Mr Barnes said it appeared the water flows were not recorded because it was not stipulated as necessary in an operational maintenance plan.
For that to be rectified, the park's operator, the NSW Department of Climate Change, Energy, the Environment and Water (DCCEEW), must comply with the NRAR's stop-work order.
Toorale National Park, which is located at the junction of the Darling and Warrego rivers, was purchased by the Australian and NSW governments in 2008 for $24 million.
Prior to that, it had been a sheep and cropping station.
According to landholders downstream of Toorale National Park, its conversion to a national park was intended to help return water to the Murray-Darling river system.
But in 2020 the NSW government built a three-gate Boera Dam regulator to release water into the Western flood plain from the Warrego River.
A spokesperson for DCCEEW said it was fully co-operating with the NRAR's investigation and welcomed any recommendation to further improve the transparency and effectiveness of its operations.
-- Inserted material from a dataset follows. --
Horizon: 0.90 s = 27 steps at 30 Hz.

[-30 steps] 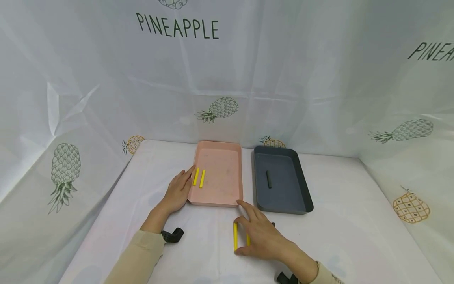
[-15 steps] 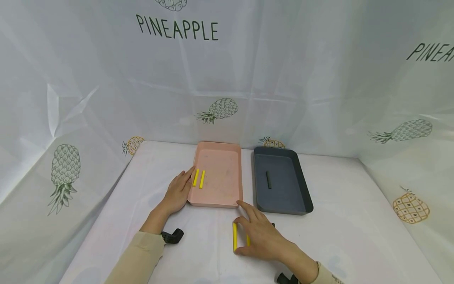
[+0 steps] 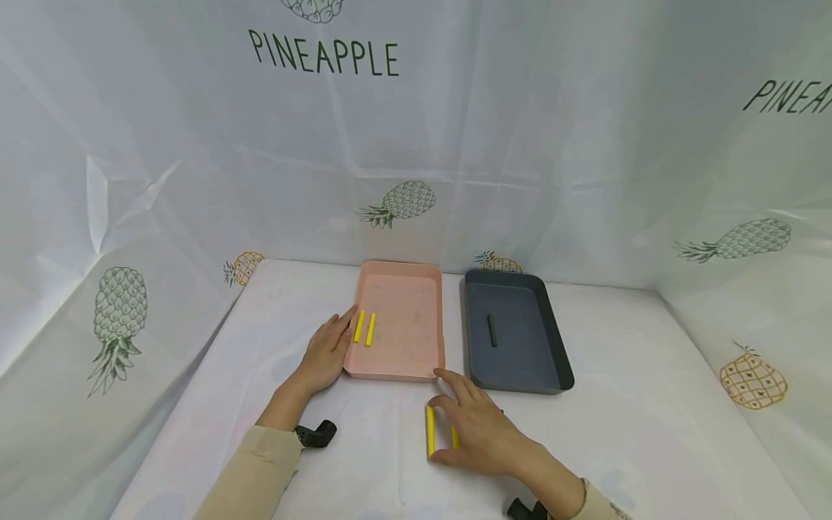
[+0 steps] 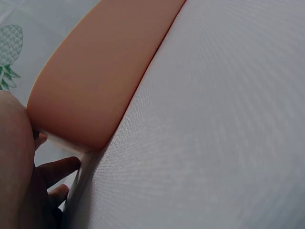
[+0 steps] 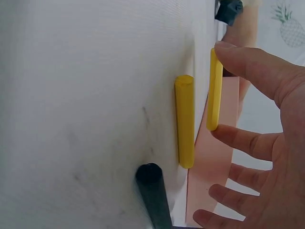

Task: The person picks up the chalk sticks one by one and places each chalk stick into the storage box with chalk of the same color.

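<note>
My right hand (image 3: 484, 430) pinches a short yellow stick (image 3: 430, 432) by its two ends, thumb at one and index finger at the other. In the right wrist view this held yellow stick (image 5: 215, 90) appears beyond a second yellow stick (image 5: 185, 121), which lies on the cloth. A dark stick (image 5: 156, 198) lies beside that one, mostly hidden by the hand in the head view. My left hand (image 3: 323, 354) rests against the left side of the pink tray (image 3: 406, 368), fingers extended. Two yellow sticks (image 3: 370, 330) lie inside this tray, near its left wall.
Right of the pink tray stands a dark grey tray (image 3: 520, 372) with one dark stick (image 3: 492, 330) in it. White cloth (image 3: 364, 448) covers the table, and a pineapple-print curtain (image 3: 552, 144) hangs behind and at both sides.
The pinched yellow stick has risen very slightly in the last half second. My left hand keeps its place at the pink tray; the head view has tilted a little.
</note>
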### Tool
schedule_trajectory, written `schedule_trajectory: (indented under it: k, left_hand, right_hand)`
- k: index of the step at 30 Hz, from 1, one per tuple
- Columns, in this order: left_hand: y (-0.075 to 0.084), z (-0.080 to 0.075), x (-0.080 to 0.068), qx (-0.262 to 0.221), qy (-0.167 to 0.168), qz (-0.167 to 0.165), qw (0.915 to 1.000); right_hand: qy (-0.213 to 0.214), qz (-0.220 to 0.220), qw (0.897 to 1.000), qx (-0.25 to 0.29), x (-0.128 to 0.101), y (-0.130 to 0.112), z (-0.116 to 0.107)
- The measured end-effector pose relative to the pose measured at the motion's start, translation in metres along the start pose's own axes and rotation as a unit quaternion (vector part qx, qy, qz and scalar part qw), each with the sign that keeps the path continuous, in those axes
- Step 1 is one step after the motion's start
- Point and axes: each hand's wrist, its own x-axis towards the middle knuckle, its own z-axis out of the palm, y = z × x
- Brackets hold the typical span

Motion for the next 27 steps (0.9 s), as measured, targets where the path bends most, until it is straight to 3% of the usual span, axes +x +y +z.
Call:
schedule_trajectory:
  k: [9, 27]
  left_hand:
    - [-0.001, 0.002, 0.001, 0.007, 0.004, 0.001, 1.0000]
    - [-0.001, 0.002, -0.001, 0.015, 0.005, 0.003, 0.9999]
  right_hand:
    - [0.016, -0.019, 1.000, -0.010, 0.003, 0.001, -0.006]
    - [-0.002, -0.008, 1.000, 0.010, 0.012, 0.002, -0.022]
Despite issuing the stop-work order, the regulator said it did not believe Toorale National Park had exceeded its water entitlement of 17 gigalitres per year.
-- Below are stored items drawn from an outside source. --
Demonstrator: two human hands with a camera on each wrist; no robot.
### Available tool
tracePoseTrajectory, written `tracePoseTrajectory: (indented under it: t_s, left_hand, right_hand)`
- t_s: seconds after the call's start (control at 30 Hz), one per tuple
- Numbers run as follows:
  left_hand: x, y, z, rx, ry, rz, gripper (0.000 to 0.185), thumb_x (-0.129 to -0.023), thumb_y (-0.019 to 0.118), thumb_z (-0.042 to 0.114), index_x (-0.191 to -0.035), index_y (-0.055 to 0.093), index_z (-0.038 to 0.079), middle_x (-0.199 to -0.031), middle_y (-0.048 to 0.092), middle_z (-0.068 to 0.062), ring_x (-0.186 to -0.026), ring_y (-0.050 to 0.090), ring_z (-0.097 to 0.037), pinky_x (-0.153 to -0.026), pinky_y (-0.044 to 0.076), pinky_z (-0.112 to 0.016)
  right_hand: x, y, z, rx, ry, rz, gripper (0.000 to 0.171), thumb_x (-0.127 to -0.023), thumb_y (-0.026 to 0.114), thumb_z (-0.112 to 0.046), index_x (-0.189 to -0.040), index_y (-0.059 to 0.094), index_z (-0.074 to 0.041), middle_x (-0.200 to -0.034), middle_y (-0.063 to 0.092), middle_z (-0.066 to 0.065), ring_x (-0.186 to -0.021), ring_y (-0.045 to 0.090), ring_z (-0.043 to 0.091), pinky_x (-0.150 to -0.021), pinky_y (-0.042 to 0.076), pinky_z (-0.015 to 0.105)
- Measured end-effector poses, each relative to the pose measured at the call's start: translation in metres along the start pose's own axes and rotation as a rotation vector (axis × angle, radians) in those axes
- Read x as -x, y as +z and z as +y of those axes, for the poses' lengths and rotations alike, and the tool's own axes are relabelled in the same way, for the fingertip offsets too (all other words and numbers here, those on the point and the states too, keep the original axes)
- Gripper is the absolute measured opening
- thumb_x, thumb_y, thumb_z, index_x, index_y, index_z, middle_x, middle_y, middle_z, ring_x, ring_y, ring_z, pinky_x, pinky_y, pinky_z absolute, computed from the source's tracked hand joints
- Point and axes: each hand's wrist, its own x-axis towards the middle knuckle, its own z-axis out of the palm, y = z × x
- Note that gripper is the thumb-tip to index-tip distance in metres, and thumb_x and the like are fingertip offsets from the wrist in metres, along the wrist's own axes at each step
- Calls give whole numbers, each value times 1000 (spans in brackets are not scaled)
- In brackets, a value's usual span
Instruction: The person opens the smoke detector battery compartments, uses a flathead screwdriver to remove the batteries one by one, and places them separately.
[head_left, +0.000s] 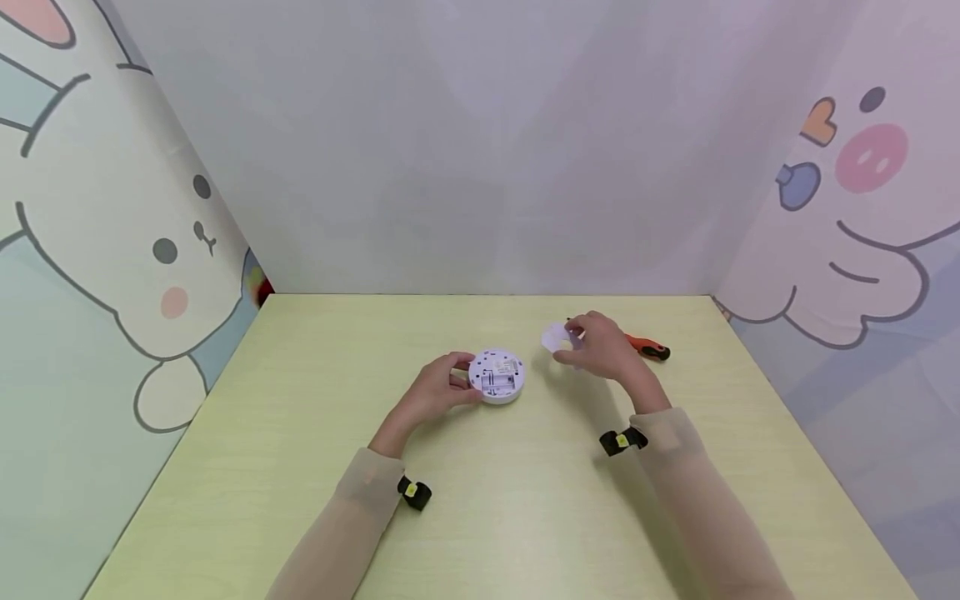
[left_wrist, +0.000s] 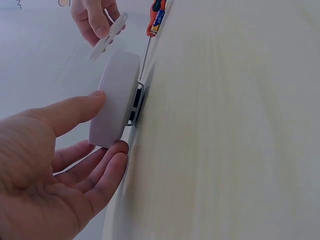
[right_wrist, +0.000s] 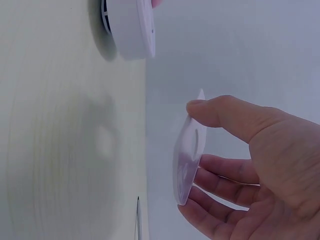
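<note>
A round white smoke detector (head_left: 497, 377), its back with an uncovered battery compartment facing up, is in my left hand (head_left: 435, 389). The thumb and fingers grip its rim. In the left wrist view the detector (left_wrist: 115, 100) shows edge-on, its vented front towards the table and touching or just above it; I cannot tell which. To its right, my right hand (head_left: 602, 346) pinches a thin white round mounting plate (head_left: 553, 337) with an opening in its middle. This plate (right_wrist: 187, 155) is tilted up off the table in the right wrist view, its edges between thumb and fingers.
A screwdriver (head_left: 648, 347) with an orange and black handle lies on the light wooden table (head_left: 360, 333) behind my right hand. A pale cloth backdrop (head_left: 480, 167) stands along the table's far edge, with cartoon-printed cloth on both sides.
</note>
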Motion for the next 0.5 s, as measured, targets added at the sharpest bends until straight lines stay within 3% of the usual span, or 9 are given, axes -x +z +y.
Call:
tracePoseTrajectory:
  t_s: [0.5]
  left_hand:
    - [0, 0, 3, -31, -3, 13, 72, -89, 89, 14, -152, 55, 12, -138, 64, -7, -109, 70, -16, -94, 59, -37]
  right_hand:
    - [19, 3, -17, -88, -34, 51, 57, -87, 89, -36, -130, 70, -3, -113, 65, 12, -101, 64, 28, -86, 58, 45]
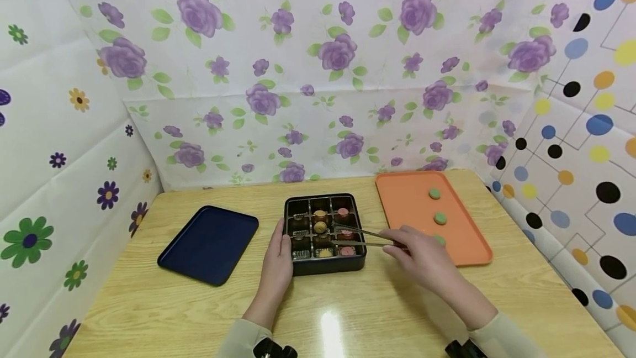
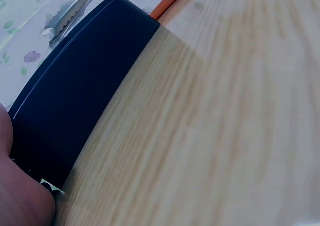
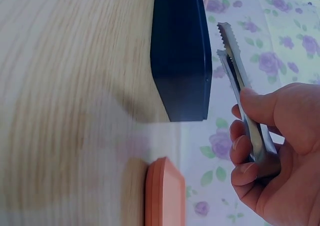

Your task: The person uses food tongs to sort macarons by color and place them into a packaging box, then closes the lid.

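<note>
My right hand (image 1: pixel 419 253) holds metal tongs (image 1: pixel 365 232) over a black divided box (image 1: pixel 328 266). The tongs' toothed tips stand apart, with nothing seen between them in the right wrist view. Beside the tips, a tan macaron (image 1: pixel 320 227) sits in the box's middle column, with yellowish macarons (image 1: pixel 325 253) in the same column. Pink macarons (image 1: pixel 347 251) occupy part of the right column. My left hand (image 1: pixel 278 264) rests against the box's left side, fingers stretched along the wall. Some of its fingers are hidden in the left wrist view.
An orange tray (image 1: pixel 404 203) to the right carries three green macarons (image 1: pixel 440 218), one partly behind my right hand. On the left lies a dark blue tray (image 1: pixel 208 245). Patterned cloth (image 1: pixel 308 126) stands behind the wooden table (image 1: pixel 199 314).
</note>
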`<state>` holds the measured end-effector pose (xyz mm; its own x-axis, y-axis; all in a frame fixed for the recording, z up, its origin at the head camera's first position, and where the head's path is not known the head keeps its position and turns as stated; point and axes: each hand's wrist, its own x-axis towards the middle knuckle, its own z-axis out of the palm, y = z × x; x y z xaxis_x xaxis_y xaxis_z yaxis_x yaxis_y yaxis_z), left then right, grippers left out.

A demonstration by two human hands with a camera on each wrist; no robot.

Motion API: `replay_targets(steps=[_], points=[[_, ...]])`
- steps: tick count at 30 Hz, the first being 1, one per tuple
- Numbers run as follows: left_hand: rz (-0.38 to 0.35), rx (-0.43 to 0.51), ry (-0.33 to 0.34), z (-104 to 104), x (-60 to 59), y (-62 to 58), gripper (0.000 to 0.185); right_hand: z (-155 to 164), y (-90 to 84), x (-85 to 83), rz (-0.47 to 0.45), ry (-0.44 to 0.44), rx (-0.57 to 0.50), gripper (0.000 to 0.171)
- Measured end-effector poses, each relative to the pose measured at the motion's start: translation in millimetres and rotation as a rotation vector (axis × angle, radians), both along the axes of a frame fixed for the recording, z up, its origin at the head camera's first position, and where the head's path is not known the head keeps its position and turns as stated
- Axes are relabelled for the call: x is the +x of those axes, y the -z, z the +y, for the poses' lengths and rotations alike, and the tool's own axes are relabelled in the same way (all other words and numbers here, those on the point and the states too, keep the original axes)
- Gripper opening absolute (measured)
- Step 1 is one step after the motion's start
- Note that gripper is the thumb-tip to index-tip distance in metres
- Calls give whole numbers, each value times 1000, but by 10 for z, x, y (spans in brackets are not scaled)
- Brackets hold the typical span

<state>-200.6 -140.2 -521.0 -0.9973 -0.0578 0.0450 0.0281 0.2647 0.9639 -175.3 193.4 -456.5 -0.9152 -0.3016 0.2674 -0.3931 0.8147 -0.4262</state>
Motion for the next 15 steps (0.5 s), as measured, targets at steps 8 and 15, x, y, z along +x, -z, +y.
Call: replay_targets(steps=[8,15], points=[[8,0,1,8,1,13,58,236,7,71,-20,57,-20,35],[0,5,2,9,4,9,58,444,36,84,-11,91,-43,36]])
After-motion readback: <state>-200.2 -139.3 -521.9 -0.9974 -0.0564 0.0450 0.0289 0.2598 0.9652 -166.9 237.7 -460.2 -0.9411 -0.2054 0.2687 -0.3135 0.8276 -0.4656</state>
Mr Barnes said hydraulic models had been used to determine that about 3,000 megalitres of water had been diverted to the Western flood plain over the past two and a half years.
The models show the park has been doing the right thing, and the stop-work order relates solely to its reporting obligations.
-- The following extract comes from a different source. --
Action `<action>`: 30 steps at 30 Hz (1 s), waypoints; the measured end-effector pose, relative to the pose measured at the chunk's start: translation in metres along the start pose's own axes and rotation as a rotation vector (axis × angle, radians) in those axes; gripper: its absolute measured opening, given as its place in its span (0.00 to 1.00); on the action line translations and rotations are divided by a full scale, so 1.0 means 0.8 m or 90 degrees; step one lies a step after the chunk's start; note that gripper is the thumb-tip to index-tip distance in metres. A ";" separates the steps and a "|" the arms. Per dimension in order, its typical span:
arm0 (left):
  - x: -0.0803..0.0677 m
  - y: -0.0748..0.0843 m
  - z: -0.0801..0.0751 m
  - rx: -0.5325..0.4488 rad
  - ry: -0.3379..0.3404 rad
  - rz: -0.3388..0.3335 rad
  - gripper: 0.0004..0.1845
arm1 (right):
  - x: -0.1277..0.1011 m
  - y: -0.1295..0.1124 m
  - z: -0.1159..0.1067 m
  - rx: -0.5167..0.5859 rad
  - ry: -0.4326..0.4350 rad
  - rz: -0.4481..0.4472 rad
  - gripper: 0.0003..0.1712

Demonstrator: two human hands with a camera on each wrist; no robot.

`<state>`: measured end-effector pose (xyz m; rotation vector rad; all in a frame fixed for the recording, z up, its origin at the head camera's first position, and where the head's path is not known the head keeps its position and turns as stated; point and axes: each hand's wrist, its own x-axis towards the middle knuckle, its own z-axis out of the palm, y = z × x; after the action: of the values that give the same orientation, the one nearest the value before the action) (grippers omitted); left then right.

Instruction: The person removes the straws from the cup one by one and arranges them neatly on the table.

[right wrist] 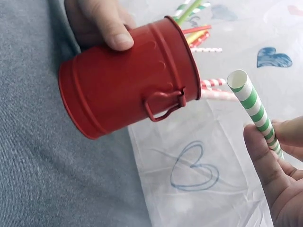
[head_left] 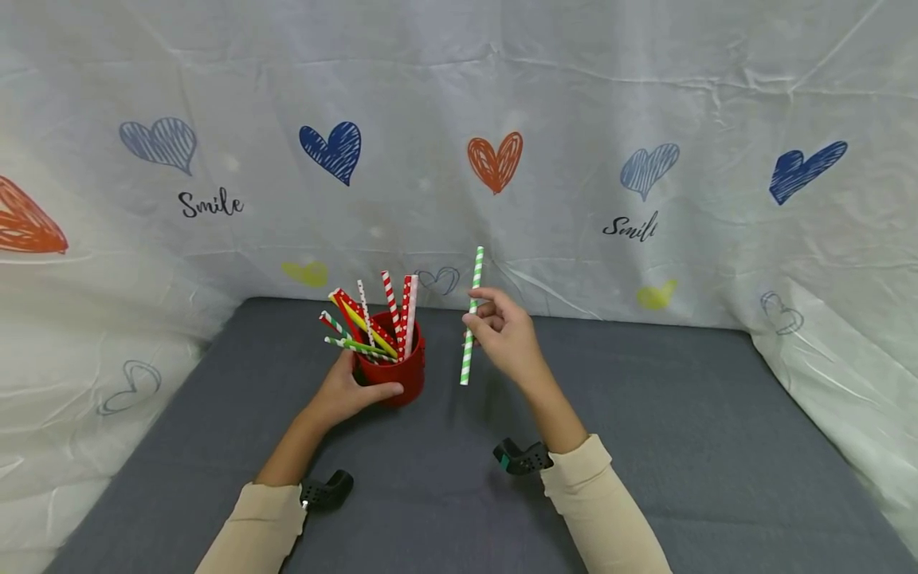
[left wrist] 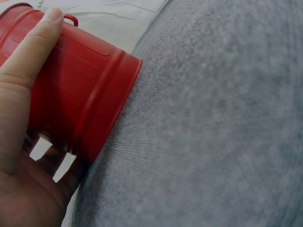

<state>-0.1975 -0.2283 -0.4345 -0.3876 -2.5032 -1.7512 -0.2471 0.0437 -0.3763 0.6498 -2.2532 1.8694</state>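
Observation:
A red metal bucket [head_left: 398, 373] stands on the grey tabletop [head_left: 645, 446] with several patterned paper straws [head_left: 373, 323] sticking out of it. My left hand [head_left: 351, 391] wraps round the bucket [left wrist: 80, 99] from the left, thumb across its front. To the right of the bucket, my right hand [head_left: 502, 335] pinches a green-and-white striped straw [head_left: 472, 315] nearly upright, above the table. In the right wrist view the straw [right wrist: 253, 109] shows its open end beside the bucket [right wrist: 128, 85] and its small side handle [right wrist: 163, 104].
A white cloth printed with hearts and "Smile" [head_left: 502, 159] hangs behind and drapes both sides of the grey table. Black wrist camera mounts [head_left: 523, 458] sit on both cream sleeves.

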 end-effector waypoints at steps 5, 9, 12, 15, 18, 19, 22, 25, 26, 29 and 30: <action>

"The stop-work order places additional obligations on how the water that is recorded is then reported publicly in a timely manner," Mr Barnes said.
The report follows calls for an Independent Commission Against Corruption (ICAC) inquiry into the management of Toorale National Park from state MP for Barwon Roy Butler.
However, Mr Barnes said the stop-work order at Toorale had nothing to do with Mr Butler's referral to ICAC.
"While acknowledging it's (the referral) been done, [it] has had no bearing on our investigations, nor the decision that I took yesterday [to issue stop-work order]," he said.
Australian Floodplain Association president Justin McClure from Kallara Station, downstream of Toorale National Park, said the stop-work order was a "step in the right direction".
"For those communities that live on the river, we need to go back to the intent of the purchase [of Toorale] and that was to return the water to the river, and that river being the Darling," he said.
"And to stop prioritising man-made environmental assets upstream."
An independent water researcher said the NRAR was holding the government to a higher standard than irrigators.
Maryanne Slattery said by the regulator's own reporting, only 43 per cent of licensed water holders in the Barwon, Darling and West area were meeting metering rules.
"NRAR should be explaining, in detail, how the treatment of environmental watering is consistent with the treatment of irrigators that have failed to comply with the non-urban metering requirements," she said.
A bill introduced by NSW Water Minister Rose Jackson is currently before state parliament to give the NRAR stronger powers.
The Water Management Legislation Amendment (Stronger Enforcement and Penalties) Bill 2025 is intended to introduce civil breaches and increase penalties for water theft and other breaches.
But Greens MP and water spokesperson Cate Faehrmann is urging the government not to reduce criminal penalties.
"The Greens don't support the reduction of any criminal offence to a civil penalty. We do support introducing measures to improve the likelihood of successful prosecutions, but not where this will remove the disincentive of criminal prosecution," she said.
"If this bill was a genuine attempt to disincentivise breaches of the law, why hasn't it addressed the unworkable regulatory framework for water in Northern NSW?"